CoQ10 rescues spindle defects in aging oocytes. (A) Percent of chromosomal or spindle misalignment in ovulated oocytes from young (n = 60), old (n = 73), and old CoQ10 (n = 51) mice. Oocytes were stained with antitubulin antibody (green) and DAPI (red). Representative images of normal spindle (barrel shaped) and chromosome alignment (toothbrush appearance) were considered normal. Arrows demonstrate detachment of chromosomes from spindle or misshaped spindle organization.

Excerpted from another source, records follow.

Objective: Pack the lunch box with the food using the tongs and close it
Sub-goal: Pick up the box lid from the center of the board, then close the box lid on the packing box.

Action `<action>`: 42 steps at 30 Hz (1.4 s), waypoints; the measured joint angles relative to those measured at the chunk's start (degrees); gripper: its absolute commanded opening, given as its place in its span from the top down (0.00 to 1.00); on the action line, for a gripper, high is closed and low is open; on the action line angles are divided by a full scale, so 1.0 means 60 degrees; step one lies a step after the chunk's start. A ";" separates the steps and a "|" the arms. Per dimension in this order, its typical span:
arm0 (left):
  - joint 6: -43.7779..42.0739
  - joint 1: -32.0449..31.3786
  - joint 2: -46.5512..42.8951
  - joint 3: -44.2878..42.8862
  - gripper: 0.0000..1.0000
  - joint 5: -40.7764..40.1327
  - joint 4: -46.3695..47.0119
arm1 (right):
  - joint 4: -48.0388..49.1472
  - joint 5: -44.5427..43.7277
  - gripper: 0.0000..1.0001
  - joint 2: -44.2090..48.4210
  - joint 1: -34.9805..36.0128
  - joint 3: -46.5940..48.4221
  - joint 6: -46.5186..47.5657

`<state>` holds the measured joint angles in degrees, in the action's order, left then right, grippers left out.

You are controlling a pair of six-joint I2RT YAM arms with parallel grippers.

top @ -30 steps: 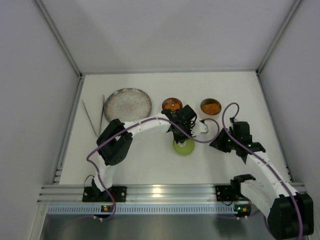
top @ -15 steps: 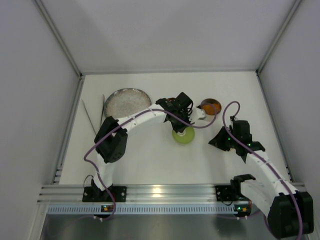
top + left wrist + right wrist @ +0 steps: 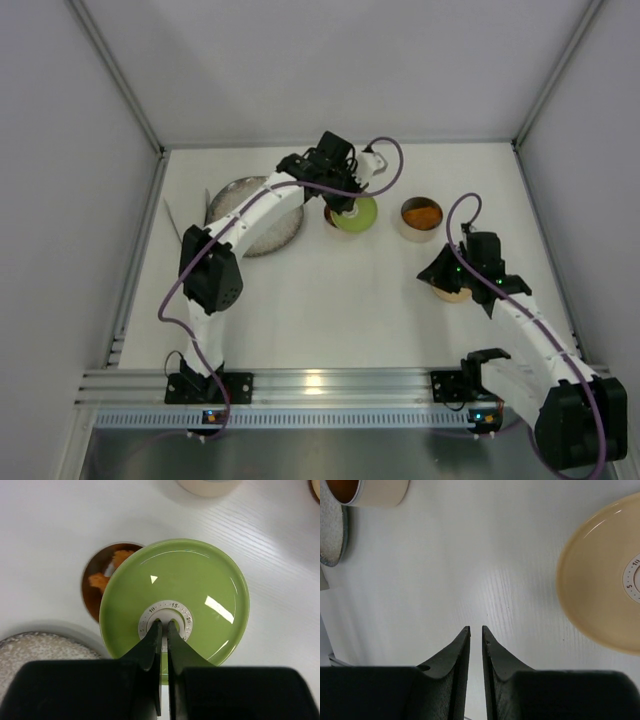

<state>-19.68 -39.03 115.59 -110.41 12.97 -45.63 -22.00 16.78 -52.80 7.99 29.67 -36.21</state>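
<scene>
Your left gripper (image 3: 164, 625) has carried the green lid (image 3: 200, 590) from the open table up to the left tin (image 3: 92, 587), which lay at its 12 o'clock. It is pinched tight on the lid's white centre. The lid hangs off-centre: the tin's rim and the food (image 3: 119, 558) still show at its 10 o'clock (whether it touches the rim, you cannot tell). So packing looks done and closing is under way. Shift toward 10 o'clock before lowering. Your right gripper (image 3: 475, 630) hovers with a narrow gap and holds nothing. The tan lid (image 3: 600, 605) lies at its 2 o'clock, and the right tin (image 3: 421, 215) is uncovered.
</scene>
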 measured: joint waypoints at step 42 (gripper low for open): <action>0.1282 0.1239 0.2495 -0.1395 1.00 -0.0058 0.0379 | -0.0317 -0.0364 0.85 0.0178 0.0000 0.0022 0.0109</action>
<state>-11.99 -31.59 130.56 -118.78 12.62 -43.35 -23.90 14.59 -51.72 7.99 29.80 -35.55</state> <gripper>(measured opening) 0.037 0.150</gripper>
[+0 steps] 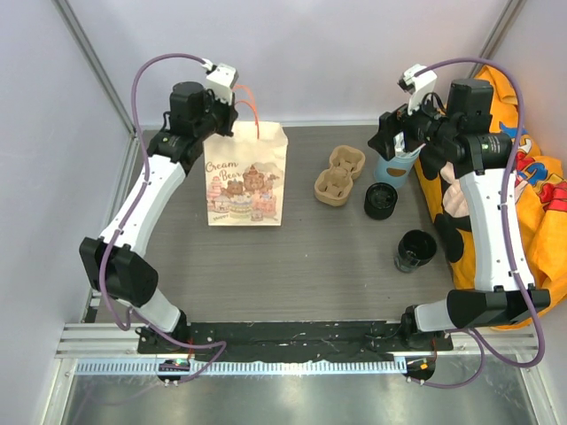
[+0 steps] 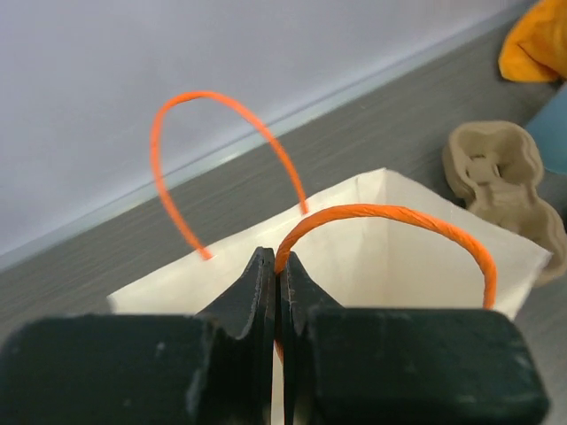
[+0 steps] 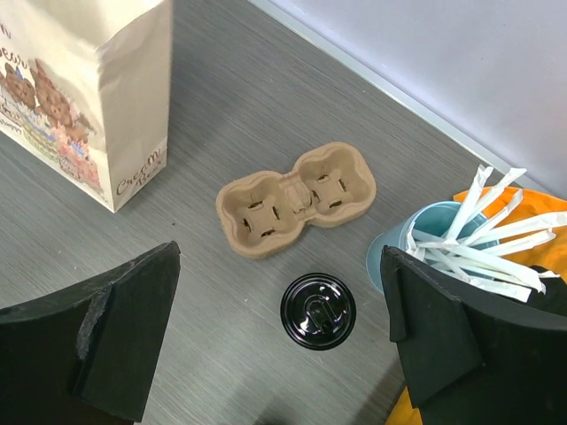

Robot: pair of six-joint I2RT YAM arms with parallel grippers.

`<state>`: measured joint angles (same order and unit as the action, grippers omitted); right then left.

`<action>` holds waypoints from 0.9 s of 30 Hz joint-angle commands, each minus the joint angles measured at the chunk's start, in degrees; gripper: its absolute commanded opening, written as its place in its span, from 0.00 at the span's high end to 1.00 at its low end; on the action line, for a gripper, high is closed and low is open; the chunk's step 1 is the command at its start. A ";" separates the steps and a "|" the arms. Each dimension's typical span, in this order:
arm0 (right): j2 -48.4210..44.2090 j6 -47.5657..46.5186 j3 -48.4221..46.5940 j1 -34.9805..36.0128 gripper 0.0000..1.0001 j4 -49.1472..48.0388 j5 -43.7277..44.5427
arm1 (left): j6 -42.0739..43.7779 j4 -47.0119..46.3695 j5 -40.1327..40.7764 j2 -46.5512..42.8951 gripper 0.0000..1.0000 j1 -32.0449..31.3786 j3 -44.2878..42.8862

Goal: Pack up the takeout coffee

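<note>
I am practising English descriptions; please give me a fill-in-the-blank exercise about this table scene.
On the paper bag, the left pincer is shut on the ____ handle.
The cardboard carrier has ____ wells.
The wrapped straws stand in a cup coloured light ____.
The right pincer is ____.
Missing words: orange; two; blue; open.

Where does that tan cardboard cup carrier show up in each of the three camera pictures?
Top external: cardboard carrier right of centre, just right of the paper bag.
Left wrist: cardboard carrier at the right edge, beyond the paper bag's open top.
Right wrist: cardboard carrier in the middle, paper bag at upper left.
Shared landmark: the paper bag.
</note>
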<state>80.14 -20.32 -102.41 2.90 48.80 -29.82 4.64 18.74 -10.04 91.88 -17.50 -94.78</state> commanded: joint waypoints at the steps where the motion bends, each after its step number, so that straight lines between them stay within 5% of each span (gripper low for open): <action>1: -1.91 1.33 0.02 0.27 0.01 -3.53 0.55 | -3.14 -3.01 11.78 -0.91 1.00 0.18 -5.77; 16: -6.04 2.12 3.88 0.27 0.01 -4.41 -0.68 | -8.33 0.59 10.39 -15.84 1.00 -0.52 16.21; 21: -6.40 2.38 4.41 0.27 0.01 -4.76 -0.50 | -10.79 2.52 7.76 -17.87 0.75 -0.61 14.37; 27: -6.84 2.21 5.46 0.36 0.01 -5.38 -0.15 | -13.95 3.14 6.71 -15.68 0.70 -0.52 10.85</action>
<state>75.00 -18.76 -97.71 2.94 46.24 -29.69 -6.11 21.93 -1.63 75.50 -17.89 -80.73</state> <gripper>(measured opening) 0.988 0.298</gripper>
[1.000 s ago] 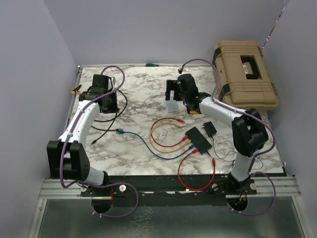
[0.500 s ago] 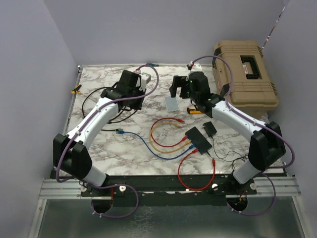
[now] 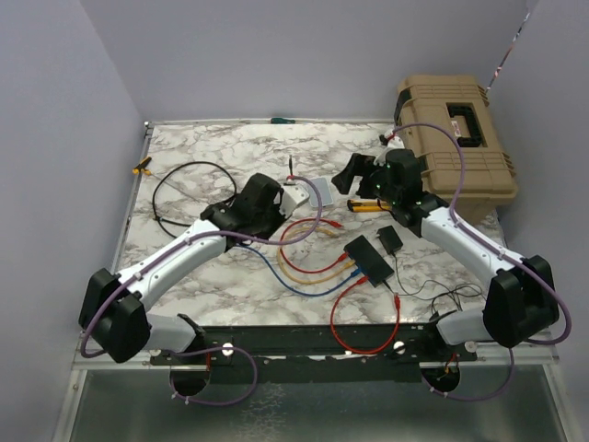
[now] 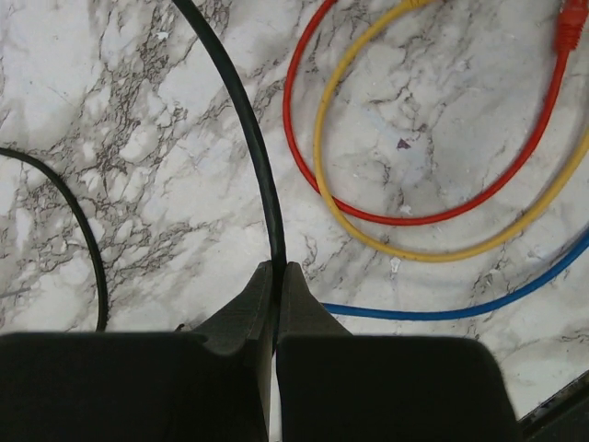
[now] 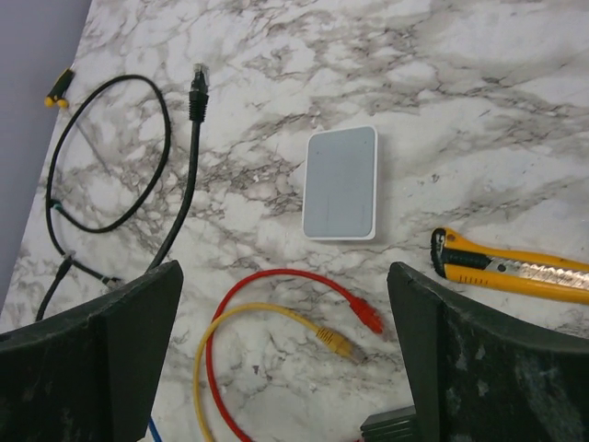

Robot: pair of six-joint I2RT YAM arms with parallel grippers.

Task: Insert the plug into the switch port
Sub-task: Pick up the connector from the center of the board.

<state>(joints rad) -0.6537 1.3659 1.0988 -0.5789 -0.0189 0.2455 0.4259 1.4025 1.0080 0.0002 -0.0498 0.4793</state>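
The left fingers (image 4: 287,299) are clenched on a black cable (image 4: 241,120), which leaves their tips toward 12 o'clock in the wrist view. The cable's plug (image 5: 196,92) is free, at 10 o'clock of a small white box (image 3: 318,191). The right fingers (image 5: 152,304) are released, spread wide and holding nothing, above the marble surface (image 3: 202,276) at 2 o'clock of that box. The switch (image 3: 368,260) lies flat at 4 o'clock from the surface's middle. Yellow, blue and red cables reach its long edge on the 8 o'clock side. A small black adapter (image 3: 390,239) sits just beside it at 1 o'clock.
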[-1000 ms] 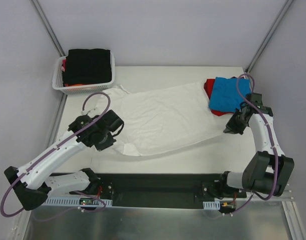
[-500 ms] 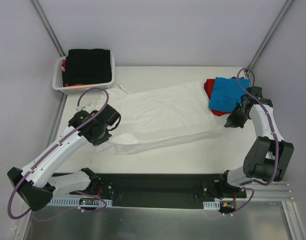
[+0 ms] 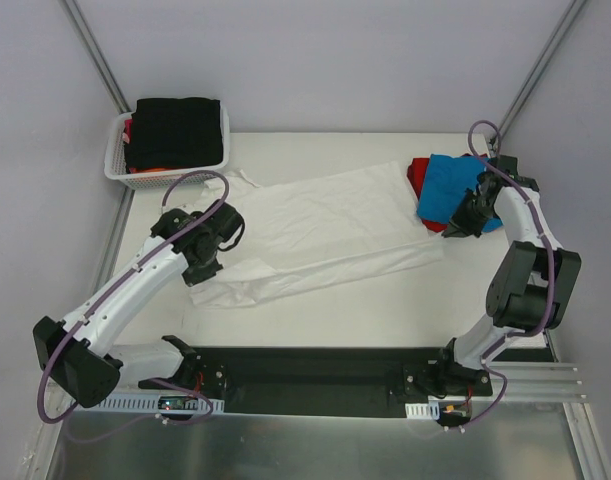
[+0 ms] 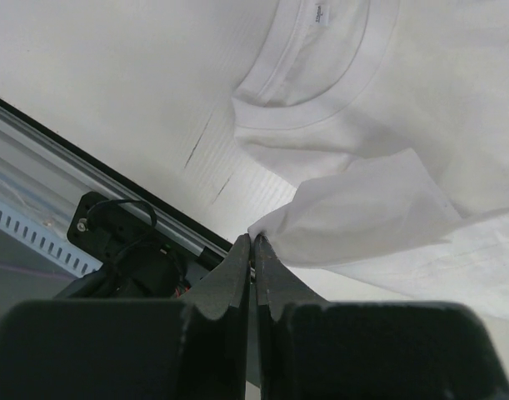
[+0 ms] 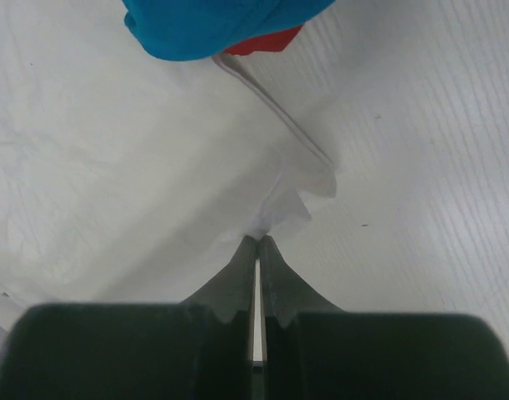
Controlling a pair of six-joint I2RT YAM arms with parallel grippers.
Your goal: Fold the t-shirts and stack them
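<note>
The large white t-shirt (image 3: 320,225) lies lengthwise across the table's middle, its near edge folded over. My left gripper (image 3: 203,270) is shut on a pinch of this fabric at the shirt's left end; in the left wrist view my left gripper (image 4: 253,239) holds a fold of the white t-shirt (image 4: 379,208) below its collar. My right gripper (image 3: 450,229) is shut on the shirt's right end, and the right wrist view shows my right gripper (image 5: 258,239) pinching the white t-shirt (image 5: 112,167). A blue t-shirt (image 3: 455,185) lies on a red t-shirt (image 3: 417,175) at the back right.
A white lattice basket (image 3: 122,176) stands at the back left corner with a black t-shirt (image 3: 175,130) piled in it. The blue t-shirt (image 5: 212,25) sits right beyond my right fingertips. The black base rail (image 3: 305,365) runs along the near edge.
Both grippers have carried the white t-shirt's near edge away from the rail, so the shirt now lies narrower. My right gripper has come up close to the blue t-shirt.
</note>
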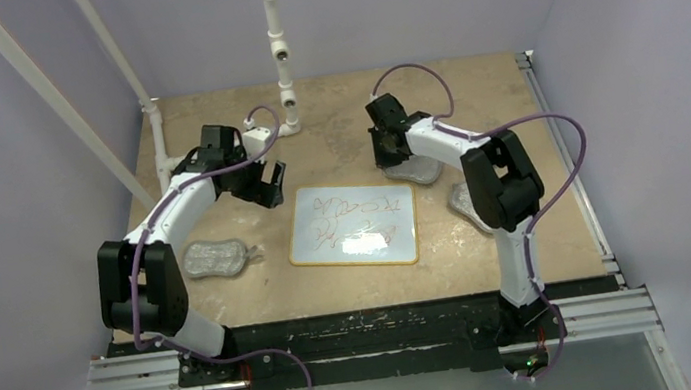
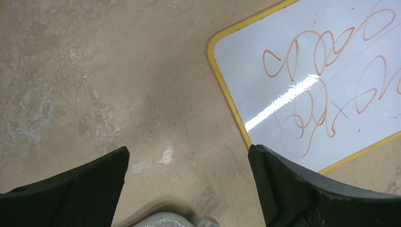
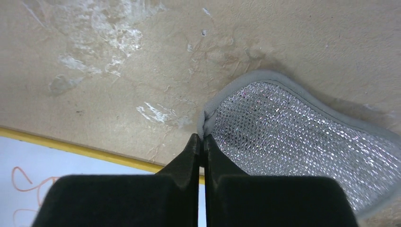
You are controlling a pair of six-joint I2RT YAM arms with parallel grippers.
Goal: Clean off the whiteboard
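Whiteboard (image 1: 353,224) white, yellow rim, red scribbles; pad (image 3: 302,127) silvery, grey-edged.

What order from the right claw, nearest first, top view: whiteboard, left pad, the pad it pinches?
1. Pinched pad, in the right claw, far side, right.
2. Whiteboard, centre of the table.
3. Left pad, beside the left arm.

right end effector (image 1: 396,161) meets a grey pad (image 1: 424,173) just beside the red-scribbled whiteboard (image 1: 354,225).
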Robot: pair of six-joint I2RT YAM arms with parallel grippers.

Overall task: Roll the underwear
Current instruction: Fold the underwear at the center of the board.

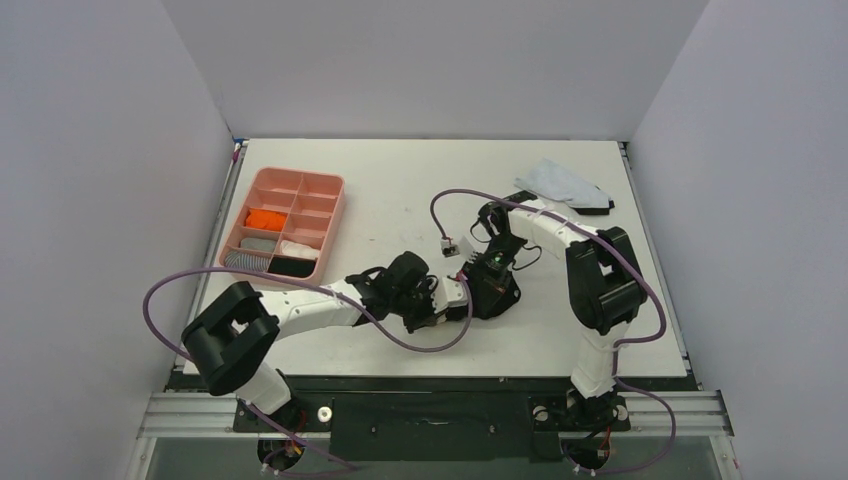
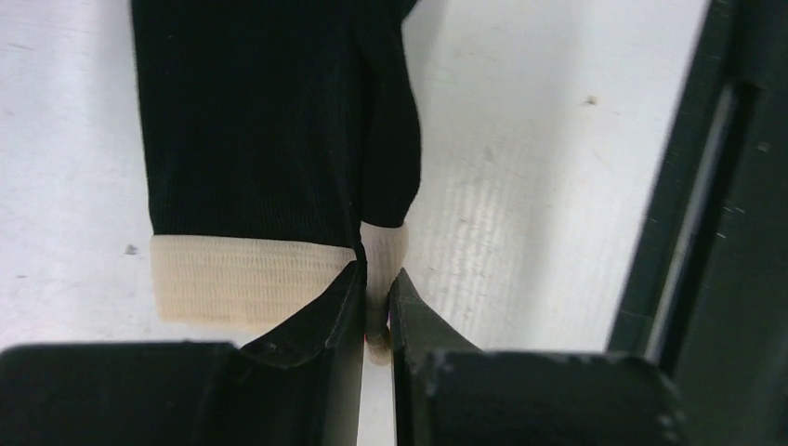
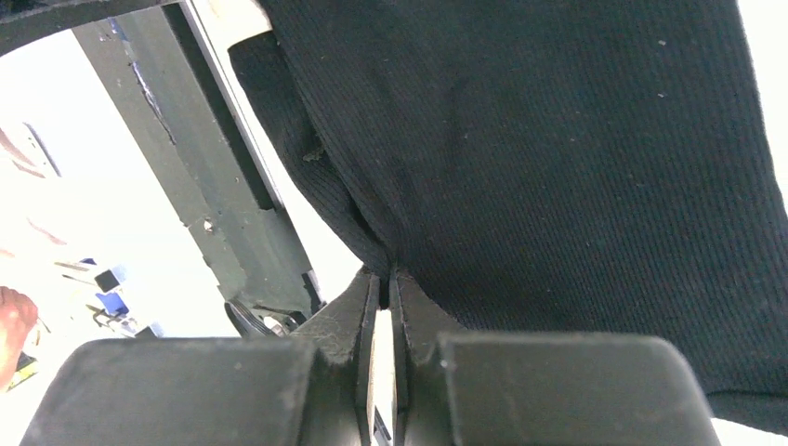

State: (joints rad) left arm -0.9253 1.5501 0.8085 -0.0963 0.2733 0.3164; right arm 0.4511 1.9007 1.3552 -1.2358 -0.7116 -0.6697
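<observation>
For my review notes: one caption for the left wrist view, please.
Left pincer shut on a fold of the beige waistband of the black underwear.

The black underwear is matt ribbed cloth, its waistband coarser-woven.

white table, pale grey walls

No legible text, labels, brands, numbers or signs — none in any view.
</observation>
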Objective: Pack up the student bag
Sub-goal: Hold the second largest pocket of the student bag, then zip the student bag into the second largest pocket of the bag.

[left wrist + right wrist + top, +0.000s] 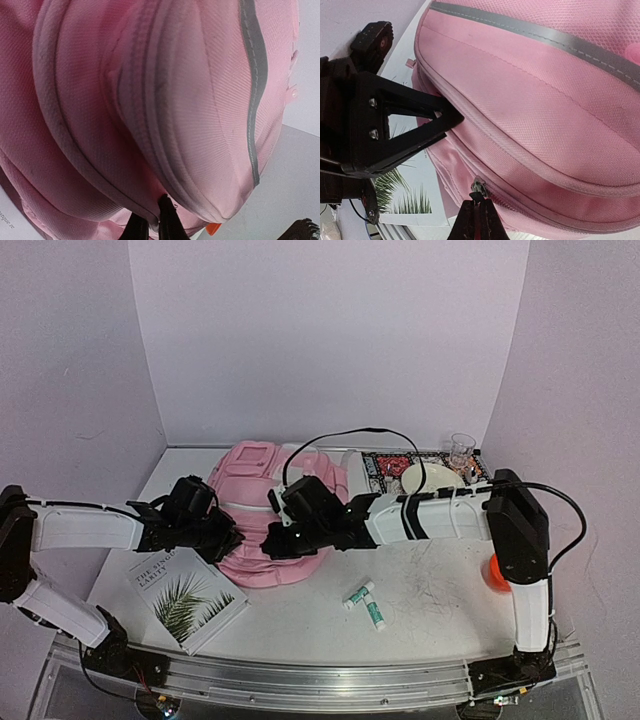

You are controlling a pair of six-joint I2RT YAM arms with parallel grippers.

Letters (a vs. b and a* vs. b*) are significantly different from each other (P < 0.05). (B) Expression of genes implicated in spindle formation/attachment and meiotic execution (Tuba1a, Hook1, Nek2, and Smarca2) in oocytes was reduced with aging and improved after treatment with CoQ10. Each sample contained a pool of 3 oocytes, and each age category was represented by n = 4 young, n = 6 old, and n = 5 old CoQ10 pools, and data are shown as the mean ratio of reference (actin)/target ± SEM.

Fig 4

Reduced expression of CoQ10 biosynthesis genes in oocytes with aging. (A) Fold change in mRNA level of pooled GVs (3 per sample; n = 6 young, n = 6 old) were normalized to young age. Transcripts encoding enzymes Pdss1 and Pdss2 did not change with aging, but the expression of the enzymes involved in modifying the hydroxybenzoate ring (Coq6 and Coq9) significantly decreased. (B) Fold change in mRNA level of CoQ10 synthesis genes in single human GV oocyte per patient (n = 8 patients <32 years old, n = 8 patients >39 years old females). Data are shown as mean ± SEM and are normalized to actin. (C) Immunocytochemistry of GV oocytes exposed to anti-PDSS2 and anti-COQ6 antibodies from young (n = 9) and old vehicle mice (n = 5). Values represent mean fluorescence units ± SEM. Western Blot of whole ovarian lysates from young (3 months old) and aged mice (12 months old) blotted with anti-PDSS2, anti-COQ6, and anti-actin antibodies.

Fig 5

Decreased ovarian reserve and oocyte quality in Pdss2 ^{fl/fl Cre+} mice is rescued by CoQ10 supplementation. (A) The follicular count of ovaries (mean ± SEM) from 4-week-old vehicle mice revealed decreased ovarian reserve in Pdss2 ^{fl/fl Cre+} (n = 8) compared to Pdss2 ^{fl/fl Cre−} mice (n = 5). Follicle loss is reflected also by the reduced ovulation rate (n = 8 Pdss2 ^{fl/fl Cre+}, n = 16 Pdss2 ^{fl/fl Cre−}). (B) Treatment with CoQ10 from birth till 7 weeks of age prevented loss of ovarian reserve (mean ± SEM) and improved the ovulation rate triggered by Pdss2 deficiency. (C) Oocytes from Pdss2 ^{fl/fl Cre+} exhibit mitochondrial dysfunction with decreased respiring mitochondrial pool, reduced mitochondrial membrane potential (MMP), and decreased ROS production. Similar to aging, MMP and mitochondrial ROS levels were significantly improved under CoQ10 supplementation. (D) ATP output per oocyte improved by CoQ10 administration in Pdss2 ^{fl/fl Cre+} females. All data shown are mean ± SEM obtained from 20–40 oocytes. (E) Chromosomal misalignment was significantly more frequent in oocytes from Pdss2 ^{fl/fl Cre+} (n = 62) compared to Pdss2 ^{fl/fl Cre−} (n = 118), and this was corrected by CoQ10 administration (n = 56). (F) Anti-COQ6 protein level in growing GV oocytes. Pdss2 ^{fl/fl Cre+} oocytes present with significantly reduced levels of CoQ6 protein (n = 31 Pdss2 ^{fl/fl Cre−}, n = 44 Pdss2 ^{fl/fl Cre+}).